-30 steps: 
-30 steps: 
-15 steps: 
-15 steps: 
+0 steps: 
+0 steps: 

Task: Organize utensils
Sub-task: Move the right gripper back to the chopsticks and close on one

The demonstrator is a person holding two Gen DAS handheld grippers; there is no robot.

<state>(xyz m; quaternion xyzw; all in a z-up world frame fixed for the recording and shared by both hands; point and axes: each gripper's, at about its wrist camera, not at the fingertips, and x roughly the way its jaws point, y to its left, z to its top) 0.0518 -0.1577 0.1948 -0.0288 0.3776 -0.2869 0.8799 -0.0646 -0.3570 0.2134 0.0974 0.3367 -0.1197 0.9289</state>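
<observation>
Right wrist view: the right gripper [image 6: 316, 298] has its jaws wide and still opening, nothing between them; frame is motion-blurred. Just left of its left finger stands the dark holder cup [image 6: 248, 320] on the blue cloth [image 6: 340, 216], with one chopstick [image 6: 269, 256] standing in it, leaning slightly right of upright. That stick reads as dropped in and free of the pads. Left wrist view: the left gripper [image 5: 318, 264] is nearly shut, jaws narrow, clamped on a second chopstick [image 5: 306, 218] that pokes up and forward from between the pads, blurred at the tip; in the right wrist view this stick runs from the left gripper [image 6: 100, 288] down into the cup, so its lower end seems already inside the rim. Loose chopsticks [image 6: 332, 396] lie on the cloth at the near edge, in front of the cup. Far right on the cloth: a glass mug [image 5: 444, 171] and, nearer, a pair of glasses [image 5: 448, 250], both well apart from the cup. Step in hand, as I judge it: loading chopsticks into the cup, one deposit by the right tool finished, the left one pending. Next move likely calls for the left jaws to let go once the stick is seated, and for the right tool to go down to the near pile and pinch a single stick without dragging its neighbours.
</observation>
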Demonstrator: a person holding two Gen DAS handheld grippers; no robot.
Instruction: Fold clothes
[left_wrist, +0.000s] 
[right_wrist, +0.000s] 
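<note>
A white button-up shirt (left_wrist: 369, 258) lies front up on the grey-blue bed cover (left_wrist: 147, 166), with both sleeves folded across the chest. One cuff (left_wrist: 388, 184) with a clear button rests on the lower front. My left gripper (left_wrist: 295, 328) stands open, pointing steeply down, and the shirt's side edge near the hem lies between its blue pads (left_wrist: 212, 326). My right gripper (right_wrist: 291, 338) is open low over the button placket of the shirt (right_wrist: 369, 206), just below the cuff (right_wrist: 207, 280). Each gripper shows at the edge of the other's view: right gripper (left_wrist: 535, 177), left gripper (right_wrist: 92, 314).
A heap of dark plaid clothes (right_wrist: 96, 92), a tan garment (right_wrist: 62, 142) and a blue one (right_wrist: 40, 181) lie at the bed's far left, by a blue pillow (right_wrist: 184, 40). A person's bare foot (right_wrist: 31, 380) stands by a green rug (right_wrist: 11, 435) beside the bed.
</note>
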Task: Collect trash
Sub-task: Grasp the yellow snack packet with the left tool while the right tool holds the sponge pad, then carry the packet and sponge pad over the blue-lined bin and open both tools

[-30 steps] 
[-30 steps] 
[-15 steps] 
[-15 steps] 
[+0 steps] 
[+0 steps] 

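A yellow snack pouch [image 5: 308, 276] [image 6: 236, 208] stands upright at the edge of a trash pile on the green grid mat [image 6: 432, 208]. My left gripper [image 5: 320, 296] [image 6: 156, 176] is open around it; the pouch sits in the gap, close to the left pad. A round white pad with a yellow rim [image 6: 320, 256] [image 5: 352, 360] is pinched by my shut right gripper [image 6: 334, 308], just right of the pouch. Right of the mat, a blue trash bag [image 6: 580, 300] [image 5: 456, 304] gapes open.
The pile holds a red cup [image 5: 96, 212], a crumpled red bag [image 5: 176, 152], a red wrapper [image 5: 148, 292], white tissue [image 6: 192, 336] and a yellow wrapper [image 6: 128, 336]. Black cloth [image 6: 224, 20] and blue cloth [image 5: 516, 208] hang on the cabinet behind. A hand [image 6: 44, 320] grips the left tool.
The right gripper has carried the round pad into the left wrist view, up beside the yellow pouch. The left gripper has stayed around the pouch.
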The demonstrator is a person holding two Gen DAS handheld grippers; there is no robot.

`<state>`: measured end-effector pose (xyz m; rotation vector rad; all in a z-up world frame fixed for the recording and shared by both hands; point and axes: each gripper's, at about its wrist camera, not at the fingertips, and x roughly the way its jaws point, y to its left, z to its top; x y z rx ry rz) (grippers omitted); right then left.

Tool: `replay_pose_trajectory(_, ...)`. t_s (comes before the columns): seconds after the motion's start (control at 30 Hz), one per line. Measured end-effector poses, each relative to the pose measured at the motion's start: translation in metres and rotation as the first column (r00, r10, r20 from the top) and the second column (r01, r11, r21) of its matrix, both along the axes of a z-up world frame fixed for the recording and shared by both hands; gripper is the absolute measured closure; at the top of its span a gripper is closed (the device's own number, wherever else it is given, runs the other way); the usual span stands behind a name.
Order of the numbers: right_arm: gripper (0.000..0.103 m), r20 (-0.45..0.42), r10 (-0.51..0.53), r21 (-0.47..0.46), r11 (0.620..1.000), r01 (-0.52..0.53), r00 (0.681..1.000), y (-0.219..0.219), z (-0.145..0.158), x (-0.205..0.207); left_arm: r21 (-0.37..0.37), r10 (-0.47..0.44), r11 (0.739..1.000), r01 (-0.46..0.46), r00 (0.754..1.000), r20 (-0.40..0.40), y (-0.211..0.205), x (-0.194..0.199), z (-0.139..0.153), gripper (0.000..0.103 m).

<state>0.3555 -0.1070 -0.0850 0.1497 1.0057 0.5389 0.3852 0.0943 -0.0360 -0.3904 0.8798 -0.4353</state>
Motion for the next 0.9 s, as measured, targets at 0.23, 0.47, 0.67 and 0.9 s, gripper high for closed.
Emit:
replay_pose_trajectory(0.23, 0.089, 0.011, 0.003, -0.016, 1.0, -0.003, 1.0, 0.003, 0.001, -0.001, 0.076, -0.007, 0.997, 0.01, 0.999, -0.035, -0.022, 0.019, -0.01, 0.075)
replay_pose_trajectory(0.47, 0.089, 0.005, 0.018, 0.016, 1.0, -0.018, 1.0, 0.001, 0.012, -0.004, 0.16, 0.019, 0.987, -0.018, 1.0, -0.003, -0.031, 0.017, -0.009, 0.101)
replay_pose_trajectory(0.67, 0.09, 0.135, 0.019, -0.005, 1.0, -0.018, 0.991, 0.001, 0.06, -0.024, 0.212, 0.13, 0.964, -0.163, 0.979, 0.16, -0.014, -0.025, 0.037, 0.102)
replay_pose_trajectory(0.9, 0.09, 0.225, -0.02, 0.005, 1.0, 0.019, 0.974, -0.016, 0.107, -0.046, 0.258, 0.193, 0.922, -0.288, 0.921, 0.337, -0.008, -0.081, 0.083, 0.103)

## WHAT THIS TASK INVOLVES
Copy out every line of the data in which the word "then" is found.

## RESPONSE
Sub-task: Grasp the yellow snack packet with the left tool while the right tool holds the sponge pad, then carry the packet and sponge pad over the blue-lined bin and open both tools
`<state>`: measured end-effector pose (xyz m; rotation vector rad; all in a z-up world frame fixed for the recording and shared by both hands; point and axes: each gripper's, at about its wrist camera, not at the fingertips, and x roughly the way its jaws point, y to its left, z to its top; x y z rx ry rz) (grippers omitted); right then left.

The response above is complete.